Umbraco Examine: Indexing PDF and Open XML Office documents gives incomplete index
Hello all,
On our web site, we need to include media files in search results. "Media files" include: PDF, xlsx, docx, pptx.
We're using a third-party component which performs indexing. But details about the third-party component seem irrelevant, so I'll miss it this time.
We’ve encountered a strange issue: indexing media files (PDF,
xlsx, docx and pptx) seem fragile and very sensitive to errors during indexing.
To be precise, it seems that some errors during indexing of files (for example,
a corrupt PDF document) are causing either an incomplete Lucene index, or no
index at all. This happens on application startup, as well as on manual
re-indexing of files. As a consequence, search on our web site doesn’t include
most of the media files.
When I manually remove all corrupted (or potentially
“dangerous”) files on the server, at certain point the indexing goes well and
the Lucene indexing output is generated ok. But,
this is obviously not possible in the production environment, because the
client is updating media content without our intervention.
It seems that, for some reason, Lucene segments get lost during optimization, or don't get created at all.
There are about 500 MB of mentioned document types on the server.
When an incomplete index is created, the index folder contains three files:
a .cfs file (for example, _2.cfs);
segments.gen;
segments_x
As already mentioned, the .cfs file contains just a small subset (say, five or 10) of total documents on web site.
Questions:
does this situation sound familiar?
can I control behavior during in dexing, and basically tell the indexer to "don't break on error, regardless of the error severity, but continue with indexing"? I haven't found any such setting for Examine BaseIndexProvider, IndexWriter or other classes I've looked into...
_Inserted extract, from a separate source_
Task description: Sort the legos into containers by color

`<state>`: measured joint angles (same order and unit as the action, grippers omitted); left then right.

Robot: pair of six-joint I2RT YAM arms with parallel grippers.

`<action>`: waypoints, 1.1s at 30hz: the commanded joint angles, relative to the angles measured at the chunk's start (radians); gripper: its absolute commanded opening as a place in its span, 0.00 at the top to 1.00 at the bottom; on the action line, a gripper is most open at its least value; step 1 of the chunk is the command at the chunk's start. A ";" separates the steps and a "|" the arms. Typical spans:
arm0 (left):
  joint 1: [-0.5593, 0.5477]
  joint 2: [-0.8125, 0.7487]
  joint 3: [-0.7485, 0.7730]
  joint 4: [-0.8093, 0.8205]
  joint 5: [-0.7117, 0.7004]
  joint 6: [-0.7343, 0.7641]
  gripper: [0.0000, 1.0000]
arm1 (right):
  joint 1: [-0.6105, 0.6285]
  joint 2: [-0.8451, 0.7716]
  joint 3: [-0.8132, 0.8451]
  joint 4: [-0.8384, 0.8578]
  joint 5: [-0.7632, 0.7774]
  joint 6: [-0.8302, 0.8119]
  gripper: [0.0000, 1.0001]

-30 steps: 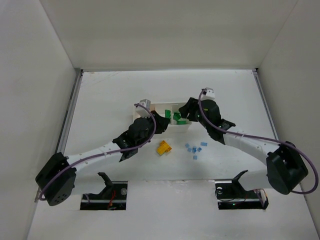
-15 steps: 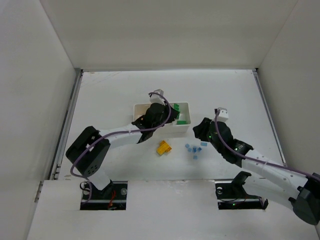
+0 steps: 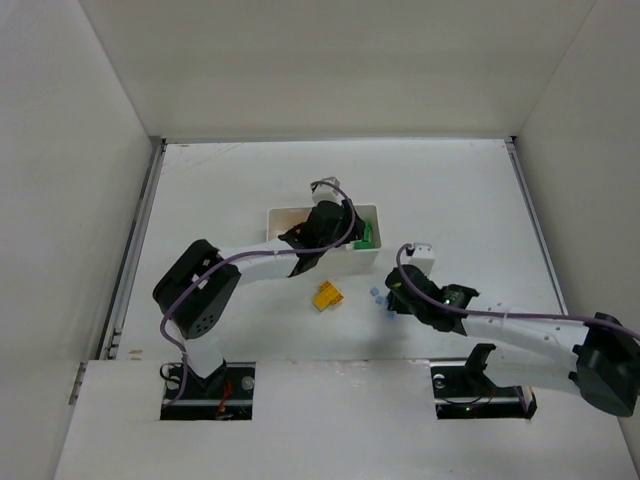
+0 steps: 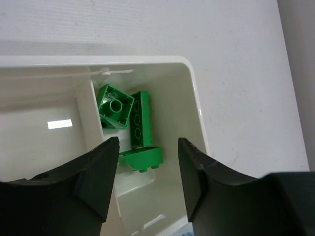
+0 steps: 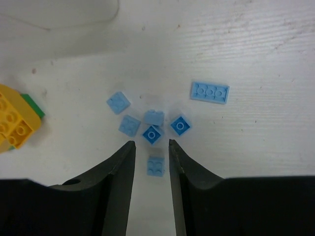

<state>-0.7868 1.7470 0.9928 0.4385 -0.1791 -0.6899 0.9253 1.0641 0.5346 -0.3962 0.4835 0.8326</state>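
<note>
White walls [image 3: 60, 150] enclose a pale table [image 3: 450, 190] bearing scattered legos [image 5: 210, 92].

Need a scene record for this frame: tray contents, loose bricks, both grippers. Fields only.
tray: white, divided; green legos in its right end compartment, three visible
blue legos: seven, loose on the table
yellow legos: on the table beside the blue ones, a green piece peeking from behind them
left gripper: open, empty, above the green compartment
right gripper: open, low over the blue legos, one between its fingers, no contact visible
</note>
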 commanded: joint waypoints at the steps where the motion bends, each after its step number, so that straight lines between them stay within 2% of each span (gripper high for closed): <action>1: -0.039 -0.131 -0.006 0.006 -0.052 0.082 0.54 | 0.036 0.054 0.060 -0.043 -0.009 0.020 0.61; 6: -0.148 -0.286 -0.130 0.003 -0.106 0.157 0.63 | 0.063 0.120 0.085 -0.070 -0.006 0.033 0.59; 11: -0.249 -0.388 -0.253 -0.036 -0.148 0.176 0.65 | 0.051 0.143 0.093 -0.075 -0.054 0.017 0.61; 16: -0.283 -0.466 -0.341 -0.061 -0.181 0.164 0.65 | 0.043 0.158 0.097 -0.090 -0.071 0.026 0.61; 21: -0.285 -0.462 -0.358 -0.086 -0.155 0.167 0.65 | 0.045 0.206 0.090 -0.090 -0.077 0.072 0.62; 25: -0.286 -0.449 -0.358 -0.083 -0.135 0.168 0.65 | 0.051 0.247 0.079 -0.075 -0.083 0.095 0.68; 28: -0.286 -0.451 -0.368 -0.058 -0.146 0.167 0.64 | 0.074 0.249 0.079 -0.081 -0.051 0.114 0.80; 30: -0.291 -0.454 -0.381 -0.038 -0.151 0.165 0.63 | 0.092 0.205 0.076 -0.087 -0.023 0.134 0.85; 33: -0.303 -0.448 -0.395 -0.008 -0.155 0.171 0.61 | 0.108 0.078 0.085 -0.141 0.012 0.151 0.86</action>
<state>-1.0737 1.3113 0.6182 0.3687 -0.3225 -0.5377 1.0145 1.2503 0.6003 -0.4870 0.4393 0.9409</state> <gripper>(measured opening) 0.383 0.229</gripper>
I've tried to handle different indexing events at application startup, but none of them seem to give me what I need:
public class InitializationEvents : ApplicationEventHandler { #region ApplicationStarted protected override void ApplicationStarted(UmbracoApplicationBase umbracoApplication, ApplicationContext applicationContext) { base.ApplicationStarted(umbracoApplication, applicationContext);
I won't add any entries from ExamineSettings.config and ExamineIndex.config: as I already said, after removing corrupt PDF files the index gets created correctly, so I'm pretty confident everything is configured correctly. But I'll supply this info in a next post, if there is a request.
Used to index PDF content in Umbraco's media section.
**** NOTE: Not all PDFs can have text read from them!!! ****
This shows the PDF specific configuration and the default values applied when
they are not specified.
I've already read through the material you referenced. And I'm convinced everything is configured correctly, regarding Examine indexers.
Below I'm submitting an excerpt from ExamineSettings.config (there are other indexers/searchers, I've left only the most relevant). But a small explanation: in the config below you'll se that we're using a third-party component, XfsSearch. This component internally uses iTextSharp and IFilters for parsing PDFs and Office documents.
Unfortunately, I'm not sure if the problem is connected to the component or it is a problem with Examine/iTextSharp/IFilters.
Another interesting fact: I've enabled detailed logging, and log files reveal a few different exceptions. But it seems that some exceptions are "non-fatal" (index is still being created) but some others are "fatal" (index is incomplete, or completely missing).
Exception message and stack trace, for a "non-fatal" exception:
Could not read PDF '>' not expected at file pointer 3343 at iTextSharp.text.pdf.PRTokeniser.ThrowError(String error) at iTextSharp.text.pdf.PRTokeniser.NextToken() at Xuntos.Xfs.helpers.PdfIndexHelper.PDFParser.ParsePdfText(String sourcePDF, Action`1 onError)
Exception message and stack trace, for the "fatal" exception (this is caused by the corrupt PDF):
Error indexing queue items Rebuild failed: trailer not found.; Original message: PDF startxref not found. at iTextSharp.text.pdf.PdfReader.ReadPdf() at iTextSharp.text.pdf.PdfReader..ctor(String filename, Byte[] ownerPassword) at Xuntos.Xfs.helpers.PdfIndexHelper.PDFParser.ParsePdfText(String sourcePDF, Action`1 onError) at Xuntos.Xfs.MediaIndexer.ExtractTextFromPdfFile(FileInfo file) at Xuntos.Xfs.MediaIndexer.GetDataToIndex(XElement node, String type) at Examine.LuceneEngine.Providers.LuceneIndexer.ProcessIndexQueueItem(IndexOperation op, IndexWriter writer) at Examine.LuceneEngine.Providers.LuceneIndexer.ForceProcessQueueItems()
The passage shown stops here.